Background & Summary

Enhancing food security and reducing the poverty rate have been and continue to be vital policy targets for most countries in sub-Saharan Africa (SSA). These challenges are of great concern considering that in SSA the population is expected to double1 by 2050 and hence, the demand for food will continue rising sharply2. However, overcoming these challenges has been elusive due to weak policy formulation in an ever-changing environment. Additionally, most agricultural land in SSA is faced by low soil fertility due to poor agricultural techniques such as continued mono-cropping resulting in soil degradation3,4. At the same time, frequent dry spell and rainfall variability have worsened the situation leading to low agricultural productivity5. As a result, in most SSA countries,’ food security policies are geared towards the adoption of sustainable agricultural practices that can aid in enhancing soil fertility and increasing household income6,7. Some of the sustainable practices that have been advocated for in SSA include climate-smart agricultural technologies (CSAs) and soil carbon enhancing practices (SCEPs). SCEPs are preferred as they help improve soil fertility and at the same time sequestrating atmospheric carbon8,9. Additionally, the implementation of certain practices such as the use of farmyard manure, compost manure, intercropping with legumes is encouraged, as they are considered as low-cost practices10 suitable for a majority of the small-scale farmers in SSA who are largely dependent on agriculture and live below the poverty line11.

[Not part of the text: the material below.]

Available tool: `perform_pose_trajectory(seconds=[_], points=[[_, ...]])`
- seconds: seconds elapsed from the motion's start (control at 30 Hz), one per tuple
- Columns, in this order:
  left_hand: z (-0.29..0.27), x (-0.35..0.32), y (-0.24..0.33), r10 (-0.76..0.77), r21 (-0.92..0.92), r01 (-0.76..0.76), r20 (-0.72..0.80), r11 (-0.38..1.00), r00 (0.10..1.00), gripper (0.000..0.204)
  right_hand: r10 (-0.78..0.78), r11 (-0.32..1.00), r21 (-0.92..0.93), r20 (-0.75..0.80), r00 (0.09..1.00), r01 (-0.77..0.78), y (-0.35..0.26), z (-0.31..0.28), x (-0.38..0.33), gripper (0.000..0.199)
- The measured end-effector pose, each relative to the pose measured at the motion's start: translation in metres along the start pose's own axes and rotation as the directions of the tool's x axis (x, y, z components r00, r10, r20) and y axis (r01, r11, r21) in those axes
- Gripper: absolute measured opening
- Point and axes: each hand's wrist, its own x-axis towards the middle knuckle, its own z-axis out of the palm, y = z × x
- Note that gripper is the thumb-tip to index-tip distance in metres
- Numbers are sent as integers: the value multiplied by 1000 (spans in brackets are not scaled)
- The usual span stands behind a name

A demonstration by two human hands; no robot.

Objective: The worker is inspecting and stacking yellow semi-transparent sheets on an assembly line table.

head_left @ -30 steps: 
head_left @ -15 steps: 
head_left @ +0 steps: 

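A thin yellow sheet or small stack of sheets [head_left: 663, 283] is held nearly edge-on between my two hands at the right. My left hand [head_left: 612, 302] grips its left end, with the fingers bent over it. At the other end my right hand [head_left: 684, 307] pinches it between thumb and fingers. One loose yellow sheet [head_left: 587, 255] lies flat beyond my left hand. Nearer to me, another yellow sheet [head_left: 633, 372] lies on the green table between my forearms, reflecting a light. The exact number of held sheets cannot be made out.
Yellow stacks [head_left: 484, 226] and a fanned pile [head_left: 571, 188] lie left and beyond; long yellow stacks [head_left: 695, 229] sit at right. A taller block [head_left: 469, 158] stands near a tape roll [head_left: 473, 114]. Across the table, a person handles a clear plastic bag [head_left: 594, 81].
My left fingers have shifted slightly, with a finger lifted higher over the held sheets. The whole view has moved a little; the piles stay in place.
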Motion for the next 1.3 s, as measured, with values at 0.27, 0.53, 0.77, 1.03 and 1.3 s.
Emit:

Adoption of SCEPs in Kenya is being advocated for as it can enhance soil fertility over time; however, the adoption rates are still low12,13,14,15. Published literature indicates that several factors (such as socio-economic factors, external support, and wealth category)13,14 can influence the adoption of these technologies. Nevertheless, the influence of plot-specific characteristics has been ignored by most researchers in Kenya. At the same time plot specific characteristics have been established to be critical in influencing the adoption rate of agricultural technologies16,17,18. Motivated by the aforementioned, a survey was conducted in Western Kenya, a high agricultural potential area faced with low soil fertility, soil degradation, land fragmentation due to high population density and relatively high poverty rate19,20. In addition, several programs have been implemented in this area to enhance the adoption of these practices. The data contained herein were used to evaluate factors that may facilitate or constrain the adoption of SCEPs. The data contains socioeconomic factors, plot-specific characteristics, external support institution factors, wealth category and information relating to access to specific infrastructures. Additionally, the data takes into account maize and beans yield at the plot level under the different combinations of practices implemented by farmers. The survey tool that was used to collect the data was reviewed and approved by the Internal Review Board (IRB) at the International Centre for Tropical Agriculture (CIAT) before the study was commenced. Additionally, the farmers signed a consent form that indicated that they were willing to participate in the study and would terminate the interview at any point.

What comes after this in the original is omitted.